Activity:
A word-for-word restatement of the whole listing is the expected answer.
*** Opening of Available data ***
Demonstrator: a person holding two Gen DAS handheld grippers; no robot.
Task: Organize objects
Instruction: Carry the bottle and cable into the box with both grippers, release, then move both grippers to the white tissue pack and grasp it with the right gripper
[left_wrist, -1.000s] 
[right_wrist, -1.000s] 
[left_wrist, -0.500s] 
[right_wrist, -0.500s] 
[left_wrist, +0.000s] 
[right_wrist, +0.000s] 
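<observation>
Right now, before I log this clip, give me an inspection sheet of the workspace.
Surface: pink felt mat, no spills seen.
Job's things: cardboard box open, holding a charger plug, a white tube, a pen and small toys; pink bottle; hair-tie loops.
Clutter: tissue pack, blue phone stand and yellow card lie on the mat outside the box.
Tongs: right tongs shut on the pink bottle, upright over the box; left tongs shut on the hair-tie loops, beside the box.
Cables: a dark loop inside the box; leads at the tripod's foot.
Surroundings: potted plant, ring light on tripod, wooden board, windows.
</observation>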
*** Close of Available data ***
Exercise answer:
Demonstrator: a person holding two Gen DAS handheld grippers; no robot.
Task: Organize objects
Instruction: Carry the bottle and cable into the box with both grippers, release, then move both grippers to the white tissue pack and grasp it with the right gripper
[left_wrist, -1.000s] 
[right_wrist, -1.000s] 
[left_wrist, -0.500s] 
[right_wrist, -0.500s] 
[left_wrist, +0.000s] 
[right_wrist, +0.000s] 
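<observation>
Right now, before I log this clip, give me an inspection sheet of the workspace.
Surface: pink felt mat, no spills seen.
Job's things: cardboard box open, holding a charger plug, a white tube, a pen and small toys; pink bottle; hair-tie loops.
Clutter: tissue pack, blue phone stand and yellow card lie on the mat outside the box.
Tongs: right tongs shut on the pink bottle, upright over the box; left tongs shut on the hair-tie loops, beside the box.
Cables: a dark loop inside the box; leads at the tripod's foot.
Surroundings: potted plant, ring light on tripod, wooden board, windows.
</observation>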

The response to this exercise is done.